Yorik, the Death Horse
While “Shit Wagon” may claim the title of most punk vehicle, “Yorik, the Death Horse”, projects a menacing presence that even Jack Skellington would be scared of. Created by second-year Claire Stout, the ride was built to participate in the Parking Lot Regatta, where Stout developed a closer relationship with her steed.
“It started out as just something to race with but then it became something that I could invest some artistic creativity in,” Stout wrote in an email interview. “The way that the head bobbed up and down as I pumped the cart along made me think of the head of a running horse. It was almost like it was me and my cart working as a team to win the race.”
At the bow of Stout’s ride is Yorik himself, named after a dead jester whose skull was recovered by a gravedigger in Act Five, Scene One of Shakespeare’s Hamlet. Sticking to the grim nature of the scene Stout decided to go for an intimidating and shocking aesthetic, which eventually led her to land on a horse for a figurehead.
“Horse skulls are particularly creepy and look nothing like the head of the creature so it was a nice fit,” Stout wrote. “When I was creating the horse skull, I would keep thinking of Shakespeare. I would hold it up and recite the speech from Hamlet where he is holding Yorik’s skull and say ‘Alas, poor Yorik!…’”
Yorik is made up of welded steel for the frame and other found objects including recycled golf clubs for the vertebrae of the skeleton. Stout’s skill in seamlessly welding different objects to create a stallion of death makes one think: “Though this be madness, yet there is method in’t”
A level above the rest, “Fig1: Misery,” stands out as the most in-depth work within the gallery. The first place winner was created by thesis student Miranda Chapman along with two other works, “Fig3: Tension” and “Fig4: Choked Up,” all part of the same series.
“These pieces are a part of my thesis, which is focusing on anxiety disorders,” Chapman wrote in an email interview. “Misery and sadness is just one aspect of living with these disorders.”
Chapman chose to use oil paint on top of polyester to create a popping effect that creates separation between the subject and the background. This effect is then emphasized by the way the gallery’s lights hit the piece, casting shadows onto the polyester that create a heavier focus on the subject. Chapman also used embroidery on top of her paintings to show the difficulties of living with anxiety by depicting them as physical conditions. In the case of “Fig1: Misery”, Chapman used red embroidery to both depict the tears that come with misery and depict anxiety as a dermatological condition upon the face of the subject.
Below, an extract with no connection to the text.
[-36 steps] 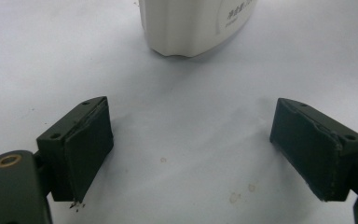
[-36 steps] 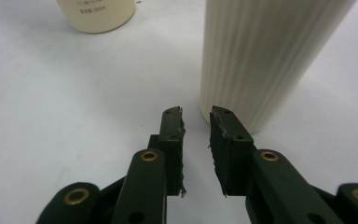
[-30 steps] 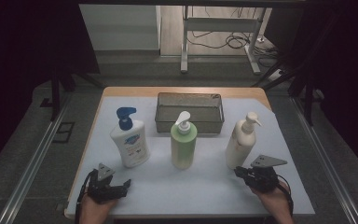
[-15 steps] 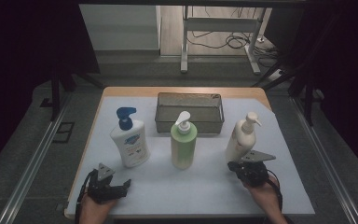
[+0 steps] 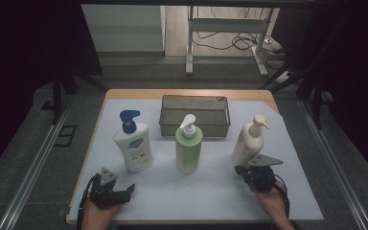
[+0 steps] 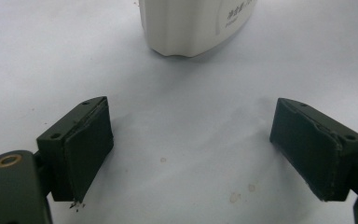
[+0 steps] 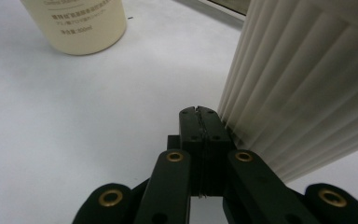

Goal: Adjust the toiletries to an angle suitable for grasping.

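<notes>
Beside the right gripper [image 7: 199,112], just off its right flank, stands the ribbed cream bottle [image 7: 307,88]. The jaws are pressed flat together with nothing between them, tips level with the bottle's base; they have just finished closing. Touching or a hair apart: can't tell from the right gripper view. In the high view the right gripper [image 5: 246,169] sits at the near foot of that cream pump bottle [image 5: 247,143], right hand [image 5: 268,190] behind it. Judgement: closed jaws next to the wall, not around it, read as a nudge or push setup rather than a grasp.

Ahead and to its left, well apart, is the green bottle [image 5: 188,149], seen in the right gripper view as a pale cylinder [image 7: 77,23].

Left gripper [image 6: 193,154]: jaws spread wide, empty, low over the white mat [image 6: 191,102]. Straight ahead of it, near but apart, is the base of the blue-pump bottle [image 6: 193,25]; high view puts that bottle [image 5: 133,143] just beyond the left gripper [image 5: 124,190]. Looks parked, pre-opened for a side grab.

Beyond all three bottles sits the wire basket [image 5: 195,128], likely the drop-off, empty as far as visible.
</notes>
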A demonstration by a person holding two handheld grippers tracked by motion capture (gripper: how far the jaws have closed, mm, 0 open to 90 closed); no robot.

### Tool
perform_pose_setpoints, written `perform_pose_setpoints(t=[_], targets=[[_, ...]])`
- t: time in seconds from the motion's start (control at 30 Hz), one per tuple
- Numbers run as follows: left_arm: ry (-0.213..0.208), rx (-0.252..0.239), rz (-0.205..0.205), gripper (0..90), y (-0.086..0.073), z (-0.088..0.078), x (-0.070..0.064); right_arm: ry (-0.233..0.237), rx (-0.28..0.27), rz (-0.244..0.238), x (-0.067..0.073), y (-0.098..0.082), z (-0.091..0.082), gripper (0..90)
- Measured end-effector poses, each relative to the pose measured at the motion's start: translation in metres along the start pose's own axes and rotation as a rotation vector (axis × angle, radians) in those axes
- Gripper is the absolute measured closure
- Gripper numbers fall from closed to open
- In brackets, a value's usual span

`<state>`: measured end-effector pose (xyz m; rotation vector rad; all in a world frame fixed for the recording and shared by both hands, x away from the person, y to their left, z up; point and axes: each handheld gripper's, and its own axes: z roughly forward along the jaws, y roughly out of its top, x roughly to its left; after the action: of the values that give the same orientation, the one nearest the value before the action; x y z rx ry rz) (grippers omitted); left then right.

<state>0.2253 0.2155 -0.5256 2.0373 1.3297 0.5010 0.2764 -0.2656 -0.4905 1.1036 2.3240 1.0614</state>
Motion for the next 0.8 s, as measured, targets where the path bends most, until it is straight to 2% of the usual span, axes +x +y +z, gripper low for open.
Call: perform_pose_setpoints(t=[0.8], targets=[[0.0,0.0,0.0,12.7,0.0,0.0,0.0,-0.047,-0.003,0.037,-0.025,-0.008,-0.012,89.3]])
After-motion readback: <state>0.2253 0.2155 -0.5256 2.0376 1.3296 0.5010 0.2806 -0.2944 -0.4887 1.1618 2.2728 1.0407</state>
“I’ve personally never seen paintings on sheer material, so I decided to give it a shot and I fell in love with how it almost calls to the viewer’s attention,” Chapman wrote. “It gives my pieces a unique quality that makes people stop and observe the piece longer. But it also gives my subjects an ethereal feeling that supports my message.”
Chapman has a lot to be proud of, having won the 2020 Juried Art Exhibit, and hopefully students will soon see Chapman’s piece among the other legendary works in Hamilton Center.
“This is my fourth year having a piece in the show, and it’s my first year winning anything at the show,” Chapman wrote. “So it was like a recognition of all the work I’ve done over these four years and my progress in becoming a better artist.”